On 06/21/2013 01:25 PM, Patrick Baggett wrote:
I'm not a developer, but I like to keep up with the drivers that I have
hardware for. Please take my opinions with a grain of salt.

When you say you break i915 more than you improve it, do you mean to say
that it is difficult to improve !i915 without breaking i915 and
therefore to improve development speed, it should be forked OR that i915
doesn't receive enough testing / have maintainers who can resolve the
issues and so it burdens other developers to fix i915 and hence slows
development?

The reason I ask if because if it is #2, then it sounds like you should
be looking for someone to volunteer as the official i915 maintainer [and
if none, then fork], but if it is #1, then maintainer or not, it will
slow down your efforts.

Mostly the former...i915c already supports everything the hardware can do, while we're continually adding new features to i965+ (well, mostly gen6+).

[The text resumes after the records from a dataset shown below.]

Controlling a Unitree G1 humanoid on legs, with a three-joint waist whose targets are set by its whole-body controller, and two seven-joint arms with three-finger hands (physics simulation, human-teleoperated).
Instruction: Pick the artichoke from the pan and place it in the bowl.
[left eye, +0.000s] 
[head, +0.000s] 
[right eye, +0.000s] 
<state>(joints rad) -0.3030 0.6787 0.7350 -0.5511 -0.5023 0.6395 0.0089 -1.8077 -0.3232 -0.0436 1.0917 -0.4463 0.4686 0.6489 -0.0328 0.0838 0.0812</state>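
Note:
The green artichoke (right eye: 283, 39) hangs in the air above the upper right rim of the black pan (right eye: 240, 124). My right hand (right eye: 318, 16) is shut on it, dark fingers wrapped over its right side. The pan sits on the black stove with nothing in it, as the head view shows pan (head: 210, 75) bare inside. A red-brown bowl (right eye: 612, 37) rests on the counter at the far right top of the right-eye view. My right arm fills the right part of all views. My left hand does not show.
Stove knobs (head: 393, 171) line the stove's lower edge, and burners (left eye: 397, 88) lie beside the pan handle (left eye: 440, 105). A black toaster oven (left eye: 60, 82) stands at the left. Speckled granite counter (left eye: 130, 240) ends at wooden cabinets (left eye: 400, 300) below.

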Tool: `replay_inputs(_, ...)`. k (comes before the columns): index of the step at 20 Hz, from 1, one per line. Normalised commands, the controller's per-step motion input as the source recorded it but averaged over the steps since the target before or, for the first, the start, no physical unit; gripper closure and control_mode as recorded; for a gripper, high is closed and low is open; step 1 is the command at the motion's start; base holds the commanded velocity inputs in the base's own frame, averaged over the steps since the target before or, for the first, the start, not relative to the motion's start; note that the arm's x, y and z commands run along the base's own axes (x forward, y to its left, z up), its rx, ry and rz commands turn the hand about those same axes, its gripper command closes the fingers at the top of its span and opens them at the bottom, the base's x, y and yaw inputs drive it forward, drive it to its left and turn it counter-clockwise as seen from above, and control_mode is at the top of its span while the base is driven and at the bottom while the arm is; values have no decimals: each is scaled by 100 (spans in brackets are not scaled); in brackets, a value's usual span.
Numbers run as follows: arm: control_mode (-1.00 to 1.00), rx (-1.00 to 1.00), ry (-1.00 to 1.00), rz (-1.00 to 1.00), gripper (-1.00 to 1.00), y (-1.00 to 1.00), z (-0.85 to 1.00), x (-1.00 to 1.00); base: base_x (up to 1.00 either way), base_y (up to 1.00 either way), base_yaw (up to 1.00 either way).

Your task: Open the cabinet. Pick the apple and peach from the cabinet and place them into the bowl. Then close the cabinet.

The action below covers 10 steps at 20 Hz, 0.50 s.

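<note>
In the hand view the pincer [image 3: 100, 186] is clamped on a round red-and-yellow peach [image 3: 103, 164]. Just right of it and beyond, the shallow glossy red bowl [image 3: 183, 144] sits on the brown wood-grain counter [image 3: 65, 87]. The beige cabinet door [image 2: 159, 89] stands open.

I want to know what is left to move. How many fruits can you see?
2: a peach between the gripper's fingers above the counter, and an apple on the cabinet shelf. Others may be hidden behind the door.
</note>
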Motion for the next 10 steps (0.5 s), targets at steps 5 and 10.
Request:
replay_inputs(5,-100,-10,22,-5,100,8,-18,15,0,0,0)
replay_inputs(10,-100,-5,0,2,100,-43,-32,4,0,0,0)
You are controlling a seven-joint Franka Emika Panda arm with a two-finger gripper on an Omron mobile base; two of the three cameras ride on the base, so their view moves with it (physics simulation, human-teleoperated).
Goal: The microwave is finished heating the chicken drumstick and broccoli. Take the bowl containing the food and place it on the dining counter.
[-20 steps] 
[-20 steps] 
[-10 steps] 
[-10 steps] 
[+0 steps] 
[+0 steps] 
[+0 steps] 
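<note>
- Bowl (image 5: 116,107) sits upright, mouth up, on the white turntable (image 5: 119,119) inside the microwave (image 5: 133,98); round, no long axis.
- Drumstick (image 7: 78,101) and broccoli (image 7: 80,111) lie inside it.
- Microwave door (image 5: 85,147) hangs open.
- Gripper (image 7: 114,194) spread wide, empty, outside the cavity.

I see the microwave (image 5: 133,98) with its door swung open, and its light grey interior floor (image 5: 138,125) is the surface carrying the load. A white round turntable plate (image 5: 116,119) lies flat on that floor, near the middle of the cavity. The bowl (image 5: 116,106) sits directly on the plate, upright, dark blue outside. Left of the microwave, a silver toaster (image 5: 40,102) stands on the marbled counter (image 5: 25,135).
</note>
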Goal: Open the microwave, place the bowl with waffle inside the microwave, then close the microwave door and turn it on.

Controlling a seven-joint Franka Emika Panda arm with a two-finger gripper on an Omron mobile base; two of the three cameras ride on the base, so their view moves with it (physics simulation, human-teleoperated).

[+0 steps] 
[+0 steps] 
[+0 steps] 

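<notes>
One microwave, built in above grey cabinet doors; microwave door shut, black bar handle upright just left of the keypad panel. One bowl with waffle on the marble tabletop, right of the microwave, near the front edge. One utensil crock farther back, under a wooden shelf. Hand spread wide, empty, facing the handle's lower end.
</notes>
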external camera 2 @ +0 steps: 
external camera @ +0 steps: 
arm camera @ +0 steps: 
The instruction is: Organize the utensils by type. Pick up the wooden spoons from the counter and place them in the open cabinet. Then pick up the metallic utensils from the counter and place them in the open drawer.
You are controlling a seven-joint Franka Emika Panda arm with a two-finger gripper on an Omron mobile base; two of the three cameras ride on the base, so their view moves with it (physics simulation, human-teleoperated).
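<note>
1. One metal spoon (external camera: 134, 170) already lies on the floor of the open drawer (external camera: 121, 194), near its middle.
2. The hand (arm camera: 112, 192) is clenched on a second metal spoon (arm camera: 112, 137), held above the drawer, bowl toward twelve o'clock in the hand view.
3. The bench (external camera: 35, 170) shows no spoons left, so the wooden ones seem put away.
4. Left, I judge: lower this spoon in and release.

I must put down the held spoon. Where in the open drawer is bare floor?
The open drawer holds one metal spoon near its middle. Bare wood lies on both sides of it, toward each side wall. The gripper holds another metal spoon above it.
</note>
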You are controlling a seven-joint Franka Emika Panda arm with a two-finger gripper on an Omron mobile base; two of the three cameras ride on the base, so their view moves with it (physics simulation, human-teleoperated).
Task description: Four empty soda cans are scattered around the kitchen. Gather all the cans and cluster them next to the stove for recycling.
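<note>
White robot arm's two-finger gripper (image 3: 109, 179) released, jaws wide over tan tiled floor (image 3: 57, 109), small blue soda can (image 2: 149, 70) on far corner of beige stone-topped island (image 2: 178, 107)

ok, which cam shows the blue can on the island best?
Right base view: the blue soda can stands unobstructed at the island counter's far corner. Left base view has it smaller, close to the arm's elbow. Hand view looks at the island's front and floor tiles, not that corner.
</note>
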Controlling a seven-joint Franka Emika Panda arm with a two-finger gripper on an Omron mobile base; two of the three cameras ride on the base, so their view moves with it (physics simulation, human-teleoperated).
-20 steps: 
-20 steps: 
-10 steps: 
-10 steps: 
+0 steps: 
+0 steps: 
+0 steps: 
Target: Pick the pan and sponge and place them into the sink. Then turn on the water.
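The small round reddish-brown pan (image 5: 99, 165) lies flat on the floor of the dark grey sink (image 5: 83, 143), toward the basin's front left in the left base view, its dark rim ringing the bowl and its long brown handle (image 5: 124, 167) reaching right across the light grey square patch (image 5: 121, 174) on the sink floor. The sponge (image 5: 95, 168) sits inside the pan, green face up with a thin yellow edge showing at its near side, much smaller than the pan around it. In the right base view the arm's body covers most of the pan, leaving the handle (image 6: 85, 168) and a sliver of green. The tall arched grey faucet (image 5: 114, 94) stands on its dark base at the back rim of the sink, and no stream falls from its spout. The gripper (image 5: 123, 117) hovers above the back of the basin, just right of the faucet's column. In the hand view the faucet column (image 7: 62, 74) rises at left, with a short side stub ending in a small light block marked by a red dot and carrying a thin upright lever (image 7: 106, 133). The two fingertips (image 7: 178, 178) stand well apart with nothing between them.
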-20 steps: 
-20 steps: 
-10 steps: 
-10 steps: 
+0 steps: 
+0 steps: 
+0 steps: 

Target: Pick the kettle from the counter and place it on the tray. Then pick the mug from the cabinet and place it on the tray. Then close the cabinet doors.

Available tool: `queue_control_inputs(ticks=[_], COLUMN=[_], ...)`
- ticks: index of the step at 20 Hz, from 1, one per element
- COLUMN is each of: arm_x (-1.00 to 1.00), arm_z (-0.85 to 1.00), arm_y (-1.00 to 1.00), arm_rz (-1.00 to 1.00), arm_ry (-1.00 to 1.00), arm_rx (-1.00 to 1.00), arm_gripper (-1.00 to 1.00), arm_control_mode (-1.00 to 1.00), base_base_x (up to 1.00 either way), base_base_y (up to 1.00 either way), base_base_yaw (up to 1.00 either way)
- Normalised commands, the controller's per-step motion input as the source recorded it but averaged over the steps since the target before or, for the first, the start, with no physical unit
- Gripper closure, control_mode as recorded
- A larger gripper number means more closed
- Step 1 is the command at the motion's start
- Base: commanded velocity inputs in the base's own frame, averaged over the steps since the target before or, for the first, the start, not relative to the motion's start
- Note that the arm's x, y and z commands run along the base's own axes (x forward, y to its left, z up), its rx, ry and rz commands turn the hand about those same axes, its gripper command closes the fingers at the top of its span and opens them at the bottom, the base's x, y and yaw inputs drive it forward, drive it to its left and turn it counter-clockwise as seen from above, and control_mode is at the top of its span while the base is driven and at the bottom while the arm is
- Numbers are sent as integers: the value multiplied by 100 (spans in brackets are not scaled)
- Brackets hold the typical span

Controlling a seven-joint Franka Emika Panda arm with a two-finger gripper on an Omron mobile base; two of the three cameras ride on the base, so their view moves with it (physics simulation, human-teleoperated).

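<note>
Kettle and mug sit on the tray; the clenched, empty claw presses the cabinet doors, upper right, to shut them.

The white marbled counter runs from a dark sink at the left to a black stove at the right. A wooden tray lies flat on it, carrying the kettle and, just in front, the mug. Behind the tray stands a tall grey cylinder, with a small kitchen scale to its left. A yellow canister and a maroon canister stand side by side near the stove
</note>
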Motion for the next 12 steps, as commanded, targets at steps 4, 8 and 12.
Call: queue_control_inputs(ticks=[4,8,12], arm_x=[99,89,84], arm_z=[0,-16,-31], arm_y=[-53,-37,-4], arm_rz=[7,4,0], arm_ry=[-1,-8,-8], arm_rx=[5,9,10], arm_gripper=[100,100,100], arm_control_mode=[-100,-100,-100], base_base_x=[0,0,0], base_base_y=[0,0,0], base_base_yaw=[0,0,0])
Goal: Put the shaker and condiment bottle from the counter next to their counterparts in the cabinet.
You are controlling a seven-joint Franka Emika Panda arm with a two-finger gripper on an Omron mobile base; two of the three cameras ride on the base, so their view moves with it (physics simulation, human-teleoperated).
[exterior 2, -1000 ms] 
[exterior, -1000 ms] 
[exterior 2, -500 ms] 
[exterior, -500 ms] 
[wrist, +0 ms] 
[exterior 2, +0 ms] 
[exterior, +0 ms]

Things like HiZ, fast color clears, and ETC texture compression support affect the common miptree code, but they do nothing for i915 class hardware...there's only a potential downside of accidental breakage.

The latter is true as well. Unfortunately, community work is hampered by the fact that Intel hasn't released public documentation for i915 class hardware. From time to time we've tried to find and motivate the right people to make that happen, but it hasn't yet. Most people in the community are also more interested in working on the i915g driver.